What the exercise asks:
Output the opening lines of the records exactly. End with the line that contains "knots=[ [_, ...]".
=== Section Start ===
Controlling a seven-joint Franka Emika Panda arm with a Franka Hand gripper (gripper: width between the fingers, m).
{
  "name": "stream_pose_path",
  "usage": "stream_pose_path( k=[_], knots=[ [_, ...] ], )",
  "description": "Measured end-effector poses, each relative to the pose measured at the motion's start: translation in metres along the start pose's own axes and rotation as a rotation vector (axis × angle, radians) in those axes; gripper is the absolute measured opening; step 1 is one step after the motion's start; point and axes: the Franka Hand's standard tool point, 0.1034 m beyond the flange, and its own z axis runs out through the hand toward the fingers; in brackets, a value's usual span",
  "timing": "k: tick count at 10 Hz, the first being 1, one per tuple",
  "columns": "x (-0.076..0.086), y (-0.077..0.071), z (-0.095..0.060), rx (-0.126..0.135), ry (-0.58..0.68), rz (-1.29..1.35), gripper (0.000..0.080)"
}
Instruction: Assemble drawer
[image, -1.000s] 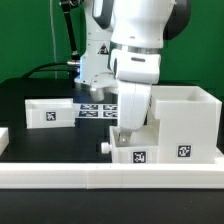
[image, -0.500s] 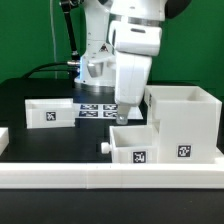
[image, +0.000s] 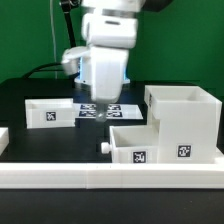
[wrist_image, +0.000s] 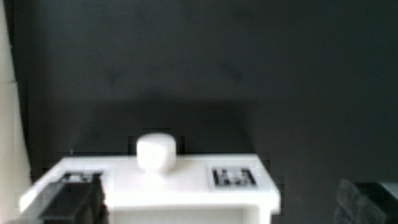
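dark fingertips (wrist_image: 68, 202) sit spread wide at the edges of the wrist view, gripping nothing, with a white knobbed tray below them. from where i stand the gripper (image: 101, 108) hangs over the marker board (image: 86, 112), apart from every part. just in front lies the front tray (image: 135, 146), its knob (image: 104, 147) pointing to the exterior view's left, just beside the big housing (image: 185, 125). a second tray (image: 48, 113) rests well off to the exterior view's left on the black table (image: 20, 95).

Marker board (image: 86, 112) on black table (image: 40, 140) (partly hidden); white border bar (image: 110, 178).
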Motion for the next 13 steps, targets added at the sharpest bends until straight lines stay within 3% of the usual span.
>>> stream_pose_path(
  k=[1,4,7,10,13],
  knots=[
    [-0.007,0.002,0.013,0.011,0.039,-0.005,0.0649],
    [-0.027,0.000,0.029,0.024,0.125,-0.032,0.0649],
    [-0.034,-0.010,0.049,0.067,0.216,-0.031,0.0649],
    [-0.015,-0.011,0.059,0.087,0.224,-0.024,0.0649],
    [0.009,-0.007,0.056,0.096,0.229,0.038,0.0649]
  ],
)
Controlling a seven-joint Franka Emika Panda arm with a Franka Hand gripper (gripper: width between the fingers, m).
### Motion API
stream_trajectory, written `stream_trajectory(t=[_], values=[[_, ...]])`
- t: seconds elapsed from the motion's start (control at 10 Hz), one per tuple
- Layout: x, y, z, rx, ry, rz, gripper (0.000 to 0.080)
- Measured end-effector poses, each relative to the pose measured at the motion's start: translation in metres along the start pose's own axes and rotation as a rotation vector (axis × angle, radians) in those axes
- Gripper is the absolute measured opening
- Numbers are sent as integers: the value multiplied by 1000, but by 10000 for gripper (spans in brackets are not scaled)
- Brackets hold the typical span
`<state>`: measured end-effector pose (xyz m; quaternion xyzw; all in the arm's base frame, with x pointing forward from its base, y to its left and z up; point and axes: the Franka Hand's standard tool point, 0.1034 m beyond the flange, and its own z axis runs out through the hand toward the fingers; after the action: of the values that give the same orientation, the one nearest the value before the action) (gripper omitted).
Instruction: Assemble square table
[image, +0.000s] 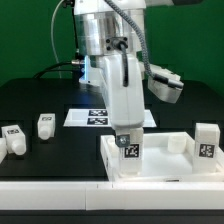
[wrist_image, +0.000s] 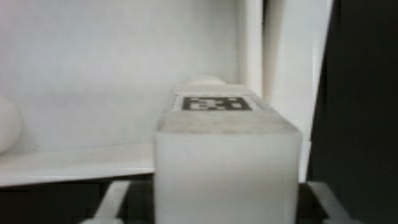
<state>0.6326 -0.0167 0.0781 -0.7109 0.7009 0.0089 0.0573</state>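
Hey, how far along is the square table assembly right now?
Done: possibly one leg, standing at the tabletop's edge on the exterior view's right; whether it is fixed I cannot tell. In hand: the gripper holds a second leg upright over the tabletop. Left: two loose legs lying apart on the exterior view's left.

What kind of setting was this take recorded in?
Probably a robotics lab test bench: a black table in front of a green backdrop, a marker board fixed on it, and loose white table legs bearing square tags.
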Motion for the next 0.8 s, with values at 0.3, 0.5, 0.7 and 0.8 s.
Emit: stream_trajectory(t=[0.3,0.5,0.7,0.8], values=[[-1,1,1,-3,0,-24,444],[-11,-2,3,12,15,-367,572],[-10,0,5,6,17,-611,634],[-10,0,5,5,17,-697,647]])
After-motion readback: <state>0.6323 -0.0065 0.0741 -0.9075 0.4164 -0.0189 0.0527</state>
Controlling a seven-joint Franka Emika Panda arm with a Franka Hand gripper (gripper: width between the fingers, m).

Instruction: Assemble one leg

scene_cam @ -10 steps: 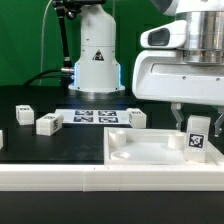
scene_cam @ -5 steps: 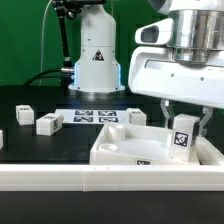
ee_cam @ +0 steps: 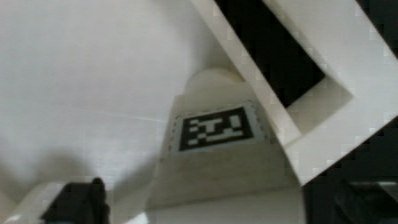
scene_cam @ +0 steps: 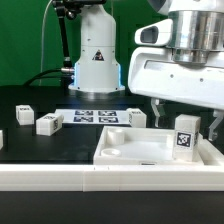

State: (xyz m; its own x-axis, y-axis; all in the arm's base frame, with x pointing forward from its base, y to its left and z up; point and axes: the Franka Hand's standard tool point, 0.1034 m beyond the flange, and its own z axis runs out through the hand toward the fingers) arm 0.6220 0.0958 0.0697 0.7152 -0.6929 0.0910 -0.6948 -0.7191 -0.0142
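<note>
The leg [scene_cam: 184, 138] stands upright on the wide white panel [scene_cam: 130, 152], at the panel's corner nearest the desk's front edge and the exterior view's right. One face with a black-and-white square tag mark is turned toward the exterior camera. In the wrist view the same leg [ee_cam: 221, 150] rises as a pale column with its tag mark square to the lens, and the panel [ee_cam: 89, 80] spreads out as a flat white surface behind it.

The end effector [scene_cam: 184, 112] hangs directly over the leg with one dark finger on each side of it. Visible gaps separate both fingers from the leg, so the end effector is released and grasps nothing. In the wrist view one dark fingertip [ee_cam: 79, 202] shows beside the base of the leg, apart from it.

The panel lies flat on the dark desk [scene_cam: 30, 145], close to the front edge on the exterior view's right half, and its raised rim and a round socket show near its corner toward the exterior view's left.

Further back on the desk lie other small white blocks with tag marks: one [scene_cam: 48, 124] near the middle of the exterior view's left half, another [scene_cam: 24, 112] behind it toward the left edge, and one [scene_cam: 136, 117] just behind the panel. The marker board [scene_cam: 95, 116] lies flat toward the desk's back edge, in front of the white robot base [scene_cam: 97, 50].
</note>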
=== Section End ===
Problem solution:
Controlling a seven-joint Franka Emika Panda arm with a Franka Hand gripper (gripper: width between the fingers, m).
{
  "name": "stream_pose_path",
  "usage": "stream_pose_path( k=[_], knots=[ [_, ...] ], )",

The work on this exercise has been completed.